Task objective:
From the line with "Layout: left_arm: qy" through the line with "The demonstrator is", inclusive, return each line of the data below exactly and leave the rest out.

Dataset extract:
[Start of Attachment]

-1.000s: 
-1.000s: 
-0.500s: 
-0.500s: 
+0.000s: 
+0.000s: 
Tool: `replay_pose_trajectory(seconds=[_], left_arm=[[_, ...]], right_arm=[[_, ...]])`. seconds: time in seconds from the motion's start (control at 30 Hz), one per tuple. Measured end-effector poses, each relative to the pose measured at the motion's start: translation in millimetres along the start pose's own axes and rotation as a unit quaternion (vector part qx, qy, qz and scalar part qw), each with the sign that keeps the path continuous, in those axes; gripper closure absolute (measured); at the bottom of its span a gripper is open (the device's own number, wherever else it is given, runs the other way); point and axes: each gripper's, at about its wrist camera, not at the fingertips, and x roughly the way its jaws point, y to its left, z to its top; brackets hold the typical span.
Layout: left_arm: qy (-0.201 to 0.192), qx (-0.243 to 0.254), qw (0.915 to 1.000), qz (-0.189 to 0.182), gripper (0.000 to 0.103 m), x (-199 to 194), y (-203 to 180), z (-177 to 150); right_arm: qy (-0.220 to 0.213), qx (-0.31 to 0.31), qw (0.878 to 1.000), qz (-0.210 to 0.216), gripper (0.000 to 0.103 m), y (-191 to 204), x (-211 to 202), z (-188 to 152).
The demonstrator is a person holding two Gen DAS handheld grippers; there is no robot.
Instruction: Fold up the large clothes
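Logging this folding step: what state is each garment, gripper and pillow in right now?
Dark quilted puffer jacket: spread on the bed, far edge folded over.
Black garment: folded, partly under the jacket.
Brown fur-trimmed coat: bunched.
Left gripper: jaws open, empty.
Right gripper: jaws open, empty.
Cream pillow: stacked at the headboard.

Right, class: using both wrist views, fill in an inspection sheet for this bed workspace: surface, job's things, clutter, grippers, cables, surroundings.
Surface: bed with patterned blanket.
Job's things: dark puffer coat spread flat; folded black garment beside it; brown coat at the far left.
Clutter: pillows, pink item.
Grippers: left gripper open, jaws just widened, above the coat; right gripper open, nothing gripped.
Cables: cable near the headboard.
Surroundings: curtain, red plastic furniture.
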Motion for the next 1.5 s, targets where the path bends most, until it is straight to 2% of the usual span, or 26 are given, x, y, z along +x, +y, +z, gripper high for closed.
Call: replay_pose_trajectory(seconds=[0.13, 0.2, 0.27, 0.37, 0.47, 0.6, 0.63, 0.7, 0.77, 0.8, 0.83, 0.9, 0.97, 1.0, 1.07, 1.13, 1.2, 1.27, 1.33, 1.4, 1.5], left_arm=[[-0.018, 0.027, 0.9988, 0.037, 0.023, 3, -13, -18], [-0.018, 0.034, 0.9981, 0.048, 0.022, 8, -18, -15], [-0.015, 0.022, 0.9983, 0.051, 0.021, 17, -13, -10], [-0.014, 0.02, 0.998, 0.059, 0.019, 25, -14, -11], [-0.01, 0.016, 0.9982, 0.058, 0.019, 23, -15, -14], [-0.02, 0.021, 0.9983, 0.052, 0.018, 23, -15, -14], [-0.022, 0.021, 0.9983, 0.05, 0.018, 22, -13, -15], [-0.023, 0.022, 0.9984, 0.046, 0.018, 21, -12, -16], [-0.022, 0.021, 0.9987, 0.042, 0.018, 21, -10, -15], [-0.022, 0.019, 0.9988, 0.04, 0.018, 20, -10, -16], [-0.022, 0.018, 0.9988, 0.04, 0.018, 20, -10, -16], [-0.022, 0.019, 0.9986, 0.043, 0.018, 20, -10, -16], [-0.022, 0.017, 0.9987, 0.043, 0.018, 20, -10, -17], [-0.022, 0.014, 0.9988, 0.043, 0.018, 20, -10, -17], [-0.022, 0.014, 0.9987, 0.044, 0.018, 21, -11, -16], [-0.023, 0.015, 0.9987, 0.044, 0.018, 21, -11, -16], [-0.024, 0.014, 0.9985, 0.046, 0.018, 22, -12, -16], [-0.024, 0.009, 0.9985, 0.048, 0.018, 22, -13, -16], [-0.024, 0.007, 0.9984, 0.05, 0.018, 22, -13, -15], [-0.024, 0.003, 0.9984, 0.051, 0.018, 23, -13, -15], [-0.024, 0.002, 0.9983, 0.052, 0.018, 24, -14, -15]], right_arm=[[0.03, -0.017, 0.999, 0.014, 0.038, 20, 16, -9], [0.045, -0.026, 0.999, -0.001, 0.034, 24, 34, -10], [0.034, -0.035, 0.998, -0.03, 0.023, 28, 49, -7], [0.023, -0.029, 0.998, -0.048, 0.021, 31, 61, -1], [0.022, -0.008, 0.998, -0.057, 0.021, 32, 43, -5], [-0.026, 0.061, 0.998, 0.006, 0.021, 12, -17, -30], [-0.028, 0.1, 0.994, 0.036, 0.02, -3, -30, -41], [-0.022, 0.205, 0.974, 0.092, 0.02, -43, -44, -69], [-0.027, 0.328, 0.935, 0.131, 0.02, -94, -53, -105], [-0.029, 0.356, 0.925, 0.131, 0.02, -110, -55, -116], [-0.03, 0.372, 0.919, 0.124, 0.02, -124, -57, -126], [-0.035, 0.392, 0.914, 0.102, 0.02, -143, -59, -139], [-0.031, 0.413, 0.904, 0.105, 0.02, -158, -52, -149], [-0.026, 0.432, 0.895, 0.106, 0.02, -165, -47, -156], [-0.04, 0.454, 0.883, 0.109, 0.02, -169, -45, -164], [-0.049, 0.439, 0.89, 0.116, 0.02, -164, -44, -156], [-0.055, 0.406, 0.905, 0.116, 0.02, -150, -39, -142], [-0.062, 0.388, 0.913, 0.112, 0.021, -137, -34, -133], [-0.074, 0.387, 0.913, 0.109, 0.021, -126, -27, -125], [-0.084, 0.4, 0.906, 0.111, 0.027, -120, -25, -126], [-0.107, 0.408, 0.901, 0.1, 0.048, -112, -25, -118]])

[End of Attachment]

Solution below:
Layout: left_arm: qy (-0.201 to 0.192), qx (-0.243 to 0.254), qw (0.915 to 1.000), qz (-0.189 to 0.182), gripper (0.000 to 0.103 m), x (-199 to 194), y (-203 to 180), z (-177 to 150); right_arm: qy (-0.220 to 0.213), qx (-0.31 to 0.31), qw (0.878 to 1.000), qz (-0.210 to 0.216), gripper (0.000 to 0.103 m), y (-191 to 204), x (-211 to 202), z (-188 to 152).
The demonstrator is a person holding two Gen DAS handheld grippers; there is no robot.

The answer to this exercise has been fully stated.